O parágrafo paródico que abre este texto elenca algumas profissões aleatórias: médico, porteiro, veterinário. Nenhum desses profissionais teria a competência comprometida por convicções equivocadas a respeito de Israel e Palestina. Da mesma forma, o post de Eisen não depõe contra suas qualificações como geneticista ou como editor de artigos científicos. O conselho editorial só o demitiu porque seu tuíte inflamou os ânimos nas redes sociais – e a reação das redes é sempre um péssimo critério editorial.
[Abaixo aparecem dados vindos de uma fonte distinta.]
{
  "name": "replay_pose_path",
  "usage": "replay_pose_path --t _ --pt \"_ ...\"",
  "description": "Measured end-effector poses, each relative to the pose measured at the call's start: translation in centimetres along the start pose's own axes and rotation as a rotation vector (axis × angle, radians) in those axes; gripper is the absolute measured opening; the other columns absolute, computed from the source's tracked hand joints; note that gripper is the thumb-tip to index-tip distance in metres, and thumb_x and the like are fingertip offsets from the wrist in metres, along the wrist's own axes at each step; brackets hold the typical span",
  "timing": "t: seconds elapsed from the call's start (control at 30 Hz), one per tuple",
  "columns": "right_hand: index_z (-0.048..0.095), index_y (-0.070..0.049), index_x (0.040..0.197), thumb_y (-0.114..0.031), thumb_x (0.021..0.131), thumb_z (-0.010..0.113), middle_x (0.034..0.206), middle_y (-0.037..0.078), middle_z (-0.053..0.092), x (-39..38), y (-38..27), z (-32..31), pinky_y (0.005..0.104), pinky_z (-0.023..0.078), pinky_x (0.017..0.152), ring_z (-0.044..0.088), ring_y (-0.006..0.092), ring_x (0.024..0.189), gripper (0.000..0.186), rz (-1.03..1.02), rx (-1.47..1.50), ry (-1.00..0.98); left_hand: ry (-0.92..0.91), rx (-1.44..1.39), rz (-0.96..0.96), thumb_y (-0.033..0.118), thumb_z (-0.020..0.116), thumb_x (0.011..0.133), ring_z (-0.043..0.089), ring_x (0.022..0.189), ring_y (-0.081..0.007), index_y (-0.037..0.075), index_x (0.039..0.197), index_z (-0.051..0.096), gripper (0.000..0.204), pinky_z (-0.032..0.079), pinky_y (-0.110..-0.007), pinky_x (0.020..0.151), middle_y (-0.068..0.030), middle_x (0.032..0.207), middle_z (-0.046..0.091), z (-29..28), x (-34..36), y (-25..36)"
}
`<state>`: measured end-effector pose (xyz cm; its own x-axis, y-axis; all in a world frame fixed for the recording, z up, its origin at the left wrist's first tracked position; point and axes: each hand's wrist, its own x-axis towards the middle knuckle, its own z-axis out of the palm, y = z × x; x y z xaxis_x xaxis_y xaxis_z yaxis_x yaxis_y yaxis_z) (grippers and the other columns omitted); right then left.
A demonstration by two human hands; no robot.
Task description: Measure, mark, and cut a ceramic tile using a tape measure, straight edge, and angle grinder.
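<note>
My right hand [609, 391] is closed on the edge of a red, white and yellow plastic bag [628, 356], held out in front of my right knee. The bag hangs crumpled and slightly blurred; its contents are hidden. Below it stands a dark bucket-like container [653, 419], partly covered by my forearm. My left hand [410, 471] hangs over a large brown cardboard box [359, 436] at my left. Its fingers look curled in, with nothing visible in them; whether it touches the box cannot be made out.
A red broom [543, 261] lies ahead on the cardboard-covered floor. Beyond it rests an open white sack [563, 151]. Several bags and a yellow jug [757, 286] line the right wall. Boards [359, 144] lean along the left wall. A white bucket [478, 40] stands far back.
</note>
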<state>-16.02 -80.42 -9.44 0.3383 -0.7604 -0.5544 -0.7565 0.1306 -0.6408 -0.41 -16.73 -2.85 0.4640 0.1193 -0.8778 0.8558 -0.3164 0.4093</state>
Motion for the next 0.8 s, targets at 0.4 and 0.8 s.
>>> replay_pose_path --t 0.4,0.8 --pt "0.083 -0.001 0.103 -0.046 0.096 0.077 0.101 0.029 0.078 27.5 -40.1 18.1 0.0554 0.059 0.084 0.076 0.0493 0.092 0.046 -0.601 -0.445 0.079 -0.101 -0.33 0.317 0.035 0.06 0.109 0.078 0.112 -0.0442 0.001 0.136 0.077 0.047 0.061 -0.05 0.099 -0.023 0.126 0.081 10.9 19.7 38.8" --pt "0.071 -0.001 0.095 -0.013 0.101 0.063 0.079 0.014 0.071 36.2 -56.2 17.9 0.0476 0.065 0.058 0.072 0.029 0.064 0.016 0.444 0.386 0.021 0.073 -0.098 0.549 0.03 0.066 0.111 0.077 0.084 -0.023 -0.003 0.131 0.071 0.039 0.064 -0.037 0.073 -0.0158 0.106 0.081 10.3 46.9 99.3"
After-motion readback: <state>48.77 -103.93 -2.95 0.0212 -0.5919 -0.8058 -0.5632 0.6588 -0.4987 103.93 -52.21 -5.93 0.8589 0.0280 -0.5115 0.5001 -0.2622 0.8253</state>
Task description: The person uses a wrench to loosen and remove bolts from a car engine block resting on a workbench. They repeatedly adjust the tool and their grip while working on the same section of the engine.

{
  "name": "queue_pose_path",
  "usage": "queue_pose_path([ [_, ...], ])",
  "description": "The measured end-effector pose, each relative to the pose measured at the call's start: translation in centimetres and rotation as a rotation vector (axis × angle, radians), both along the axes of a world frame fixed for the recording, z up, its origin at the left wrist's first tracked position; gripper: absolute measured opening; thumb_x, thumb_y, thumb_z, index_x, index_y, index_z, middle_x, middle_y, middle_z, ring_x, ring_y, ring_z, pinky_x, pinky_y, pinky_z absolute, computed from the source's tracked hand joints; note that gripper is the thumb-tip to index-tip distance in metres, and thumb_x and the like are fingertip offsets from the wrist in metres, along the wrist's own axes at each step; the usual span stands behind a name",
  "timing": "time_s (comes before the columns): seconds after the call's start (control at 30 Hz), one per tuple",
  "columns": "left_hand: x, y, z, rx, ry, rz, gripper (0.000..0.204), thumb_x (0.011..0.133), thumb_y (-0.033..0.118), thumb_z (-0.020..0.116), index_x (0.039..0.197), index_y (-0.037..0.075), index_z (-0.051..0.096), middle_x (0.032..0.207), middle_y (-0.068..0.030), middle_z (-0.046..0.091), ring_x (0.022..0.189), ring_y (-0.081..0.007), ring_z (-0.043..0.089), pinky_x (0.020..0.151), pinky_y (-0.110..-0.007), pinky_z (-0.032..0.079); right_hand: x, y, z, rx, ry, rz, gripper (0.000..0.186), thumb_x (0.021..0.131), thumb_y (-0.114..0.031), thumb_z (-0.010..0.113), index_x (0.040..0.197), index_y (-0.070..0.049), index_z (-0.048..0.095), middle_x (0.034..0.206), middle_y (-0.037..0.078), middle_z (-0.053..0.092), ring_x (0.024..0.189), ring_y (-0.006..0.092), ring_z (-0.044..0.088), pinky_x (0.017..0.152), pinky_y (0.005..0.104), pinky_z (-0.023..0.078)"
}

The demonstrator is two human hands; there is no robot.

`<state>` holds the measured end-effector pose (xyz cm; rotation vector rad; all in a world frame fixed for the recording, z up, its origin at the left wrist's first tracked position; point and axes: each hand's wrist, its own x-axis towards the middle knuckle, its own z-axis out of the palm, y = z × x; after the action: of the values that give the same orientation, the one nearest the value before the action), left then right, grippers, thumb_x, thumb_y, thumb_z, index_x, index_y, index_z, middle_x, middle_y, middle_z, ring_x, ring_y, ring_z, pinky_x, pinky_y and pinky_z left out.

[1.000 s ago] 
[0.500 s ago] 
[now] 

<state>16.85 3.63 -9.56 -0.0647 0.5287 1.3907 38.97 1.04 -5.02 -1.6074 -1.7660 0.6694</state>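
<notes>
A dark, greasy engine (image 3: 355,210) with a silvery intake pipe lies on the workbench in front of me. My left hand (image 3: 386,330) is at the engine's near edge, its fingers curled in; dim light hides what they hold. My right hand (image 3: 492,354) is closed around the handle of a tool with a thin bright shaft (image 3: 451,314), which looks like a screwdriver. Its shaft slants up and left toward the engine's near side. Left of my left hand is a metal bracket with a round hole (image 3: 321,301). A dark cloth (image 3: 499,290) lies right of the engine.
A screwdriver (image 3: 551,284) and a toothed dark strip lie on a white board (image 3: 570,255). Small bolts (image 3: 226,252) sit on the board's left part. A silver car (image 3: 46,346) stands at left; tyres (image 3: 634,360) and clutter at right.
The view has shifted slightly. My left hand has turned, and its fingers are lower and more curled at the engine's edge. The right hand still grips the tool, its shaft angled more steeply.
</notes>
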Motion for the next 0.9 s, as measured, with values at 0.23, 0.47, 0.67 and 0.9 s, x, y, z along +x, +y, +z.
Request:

Eisen não foi um caso isolado de demissão ou “cancelamento” por opiniões contrárias a Israel. Houve até uma campanha para que potenciais empregadores não ofereçam oportunidades aos alunos de Harvard que subscreveram uma infame carta aberta atribuindo a Israel toda a responsabilidade pela violência do Hamas. Foi uma avaliação abissalmente cretina dos fatos, mas ela deveria condenar os estudantes ao desemprego eterno? Na semana retrasada, recomendei aqui um bom artigo de Simon Sebag Montefiore, mas deixei de apontar esta falha grave do historiador inglês: ele pede que os artistas britânicos que assinaram uma carta de repúdio a Israel (de novo, sem dizer um ai sobre o Hamas) sejam boicotados pelo público e pela indústria. Um dos artistas é Tilda Swinton, atriz cujo pensamento político não me interessa em nada, mas que eu desejaria ver em mais filmes. Ainda que a carta reunisse só mediocridades, é lamentável que apoiadores de Israel como Montefiore recorram à estratégia do boicote e do silenciamento praticada pelo BDS.

A esquerda woke ficou esfuziante com o caso de Eisen: acreditou que havia flagrado seus opositores em uma hipócrita duplicidade de padrões. “Onde estão os críticos da censura acadêmica agora que ela é praticada pela direita?“, perguntaram alguns. Bem, muitos deles se apresentaram para a defesa serena da liberdade de expressão – que, afinal, só vale quando a estendemos a opiniões que julgamos burras, equivocadas ou até imorais.

Em artigo no The Washington Post, a escritora Kat Rosenfield, uma das signatárias do famoso manifesto em prol do livre debate publicado na revista Harper’s em 2020, argumentou que opiniões cretinas não são razão para demitir alguém. A ativista da liberdade de expressão Nadine Strossen e a psicóloga social Pamela Paresky, ambas judias, defenderam que até antissemitas tenham direito à livre expressão – e o artigo delas foi publicado pelo The Free Press, site jornalístico cuja militância em favor de Israel vem ganhando um fervor quase religioso. O cientista político Yascha Mounk, crítico da histeria identitária, posicionou-se contra a demissão de Eisen na The Atlantic. Encerro com suas palavras:

Nós temos a responsabilidade de tolerar palavras e ideias que julgamos ofensivas, pouco importa a que ideologia elas alegam servir. (…) De outro modo, os limites do que é permissível dizer serão ditados pelo sempre cambiante e facilmente manipulável consenso do que os ativistas mais ruidosos das redes sociais acham revoltante.”